Starting at the line containing "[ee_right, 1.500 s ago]" and ending at the line containing "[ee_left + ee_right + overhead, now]", transcribe the listing below exactly. Keep both end lines, skip the pictures, and copy nothing else.

┌─ Data

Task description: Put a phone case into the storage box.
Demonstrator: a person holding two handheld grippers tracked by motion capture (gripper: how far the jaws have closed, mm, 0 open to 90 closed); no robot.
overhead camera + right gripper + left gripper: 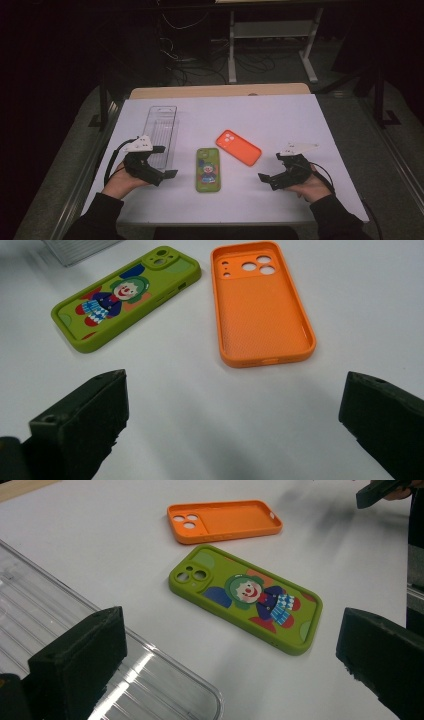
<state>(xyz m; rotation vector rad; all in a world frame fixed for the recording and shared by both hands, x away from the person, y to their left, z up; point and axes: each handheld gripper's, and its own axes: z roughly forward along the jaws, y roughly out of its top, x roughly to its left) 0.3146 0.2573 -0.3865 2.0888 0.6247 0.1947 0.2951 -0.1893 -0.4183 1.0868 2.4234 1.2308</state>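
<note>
The right gripper view reveals the orange case (263, 310) lying hollow side up, textured inside. The clear tray (161, 134) holds nothing. Left gripper (166, 161) and right gripper (270, 167) gape wide, gripping nothing, flanking the green clown case (208, 169).

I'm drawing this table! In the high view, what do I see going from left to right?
Left gripper → clear plastic tray → green clown phone case → orange phone case → right gripper.
</note>
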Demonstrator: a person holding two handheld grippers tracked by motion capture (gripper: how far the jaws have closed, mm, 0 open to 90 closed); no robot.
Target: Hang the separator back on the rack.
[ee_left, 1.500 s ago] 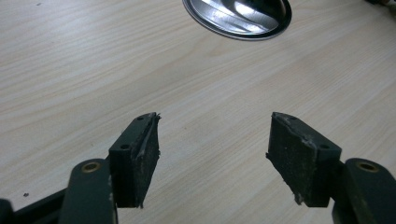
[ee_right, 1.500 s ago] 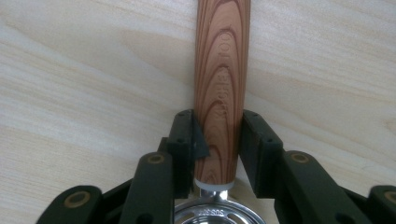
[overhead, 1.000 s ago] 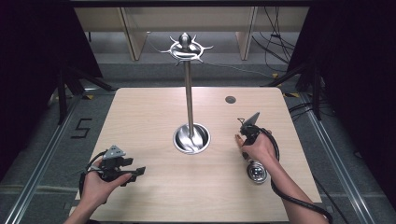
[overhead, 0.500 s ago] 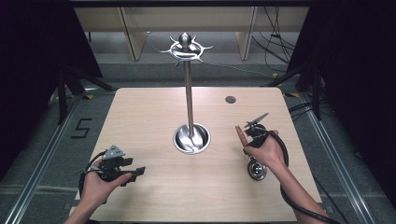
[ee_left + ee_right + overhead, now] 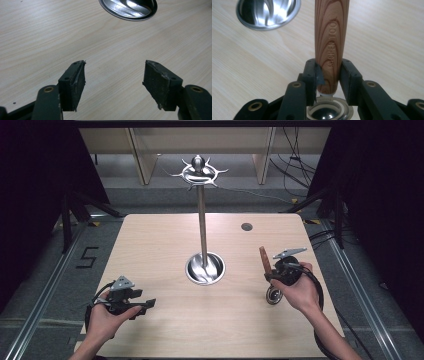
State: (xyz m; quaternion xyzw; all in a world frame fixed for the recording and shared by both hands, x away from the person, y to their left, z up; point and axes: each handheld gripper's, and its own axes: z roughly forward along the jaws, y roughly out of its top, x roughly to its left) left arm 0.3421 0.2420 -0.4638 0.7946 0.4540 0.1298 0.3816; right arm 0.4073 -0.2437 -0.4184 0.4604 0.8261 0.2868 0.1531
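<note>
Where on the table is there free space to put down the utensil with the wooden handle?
Bare wood lies between the stand base and the left hand-held gripper, along the near edge of the table, and at the far left corner. The far right has a small dark hole. The utensil and right hand-held gripper take the right side.

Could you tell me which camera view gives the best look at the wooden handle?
The right gripper view: the wooden handle is close up, grain and stamped lettering clear, clamped between the right gripper. The high view shows it small, sticking up from that gripper. The left gripper view looks at bare table.
</note>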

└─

**Exercise result:**
[ee_right, 1.500 s ago] 
[overhead, 1.000 s ago] 
[overhead, 0.500 s ago] 
[ee_left + ee_right + overhead, now] 

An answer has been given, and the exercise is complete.